We then iterate over the view using a Table Iterator component. Each iteration calls an orchestration job, which creates the Amazon Comprehend input file for each execution.
Once all of the Amazon Comprehend input files have been created, we can then tell Amazon Comprehend to analyze all of the generated files. While Matillion ETL does not have a component that will directly trigger an Amazon Comprehend job to execute, every Matillion ETL instance does come with the AWS CLI pre-installed. The AWS CLI makes it very easy to interact with various AWS services from a Matillion orchestration job using the Bash Script component.
Here is a link to the documentation for the AWS CLI Comprehend command executed in our example job, start-sentiment-detection-job. Note also the AWS documentation that outlines the IAM (permissions) required to execute the Amazon Comprehend job. In our Matillion job, all of the parameters passed to the AWS CLI command to execute the Amazon Comprehend job are parameterized as Matillion Job Variables. Also note the usage of Automatic Variables, which are used to help distinguish the Matillion generated Amazon Comprehend jobs by giving the Input S3 folder and Amazon Comprehend Job unique names that can be tied back to a single Matillion job execution.
Receiving and loading sentiment analysis output
Because the Amazon Comprehend job we have executed runs in an asynchronous manner, we need a separate Matillion job to load and transform the data received from Amazon Comprehend when the job completes. Typically, when integrating with an asynchronous process, you would typically choose a “polling” mechanism to determine when results are ready to load, or an “event driven” mechanism that will execute once results are available. Being cloud native, Matillion ETL has native integrations with some helpful cloud features that allows you to easily implement an “event driven” pattern. The output of an Amazon Comprehend job is a file that is placed into an S3 bucket. We can use that as the event that triggers the Matillion job to ingest and process the Amazon Comprehend output file. This article describes exactly how you can implement this exact event driven pattern with Matillion in AWS.
The Matillion job that ingests and transforms the Amazon Comprehend output data works in a simple 3 step process.
- Step 1 – Prepare the file to be loaded into the cloud data warehouse.
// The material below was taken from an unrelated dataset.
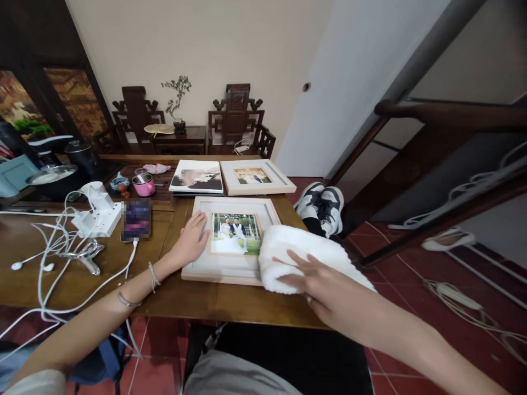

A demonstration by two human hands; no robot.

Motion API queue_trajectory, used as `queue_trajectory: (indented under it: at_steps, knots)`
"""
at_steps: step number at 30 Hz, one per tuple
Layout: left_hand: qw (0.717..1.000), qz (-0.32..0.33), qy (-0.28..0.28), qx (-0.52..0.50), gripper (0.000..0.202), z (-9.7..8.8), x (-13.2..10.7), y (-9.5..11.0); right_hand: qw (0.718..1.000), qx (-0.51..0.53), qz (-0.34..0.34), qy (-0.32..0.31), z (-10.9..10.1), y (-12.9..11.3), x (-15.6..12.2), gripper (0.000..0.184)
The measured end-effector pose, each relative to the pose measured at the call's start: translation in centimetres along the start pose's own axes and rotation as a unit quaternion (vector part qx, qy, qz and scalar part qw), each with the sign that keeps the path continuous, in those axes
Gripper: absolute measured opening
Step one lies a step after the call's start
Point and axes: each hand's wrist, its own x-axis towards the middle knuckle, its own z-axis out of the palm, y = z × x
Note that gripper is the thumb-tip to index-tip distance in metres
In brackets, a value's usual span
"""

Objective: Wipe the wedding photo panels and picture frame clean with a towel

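A light wooden photo frame [230,206] with a picture of a couple lies flat on the wooden table [230,304] in front of me. My left hand [190,241] rests flat on the frame's left border, fingers stretched out. My right hand [315,282] presses a folded white fluffy towel [296,247] onto the frame's right side, fingers extended over the cloth. The towel hangs partly over the table's right edge.
A second framed photo [257,176] and a photo album [197,176] lie further back. To the left are a phone [136,219] on a charging cable, a white power strip [101,219], tangled white cables, earphones, a pink cup [143,185]. Sneakers [321,206] sit on the red tile floor right.
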Motion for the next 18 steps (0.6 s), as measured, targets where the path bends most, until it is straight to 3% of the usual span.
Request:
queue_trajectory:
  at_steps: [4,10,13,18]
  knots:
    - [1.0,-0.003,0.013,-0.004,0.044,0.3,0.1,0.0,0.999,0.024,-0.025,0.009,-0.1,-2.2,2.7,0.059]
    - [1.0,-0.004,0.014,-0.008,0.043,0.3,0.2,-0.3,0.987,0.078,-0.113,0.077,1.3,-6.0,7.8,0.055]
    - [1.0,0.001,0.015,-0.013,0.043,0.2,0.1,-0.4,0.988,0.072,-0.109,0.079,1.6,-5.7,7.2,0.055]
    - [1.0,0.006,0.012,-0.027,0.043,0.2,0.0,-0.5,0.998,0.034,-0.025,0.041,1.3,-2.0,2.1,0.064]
- Step 2 – Load the data into the cloud data warehouse
- Step 3 – Transform the data into an analytics ready state
The Bash Script component that is the first step here does some basic file preparation steps and moves the Amazon Comprehend output file into a specified S3 location that acts as a loading area.
The data in the Amazon Comprehend output file is in JSON format. Each JSON element represents an analyzed tweet from one of the Amazon Comprehend input files. Details such as the filename of the input file and the sentiment analysis score are embedded within the JSON information. The JSON data is loaded in its raw state into the cloud data warehouse. The transformation job then flattens the JSON data, parsing out the relevant information and appends that data to a target table in the cloud data warehouse. That target table represents the analytics-ready data against which you can now point your favorite reporting tool!
Twitter sentiment analysis dashboard
We created a simple interactive Tableau dashboard that helps to demonstrate the types of insights we were able to generate by following this process! In this Tableau Dashboard, I thought it would be interesting to see the trend of tweets related to mentions of some NFL teams (go Birds!) and some popular TV shows. This could easily be used to track your own business related hashtags and summarize the trends around what people are saying around your business!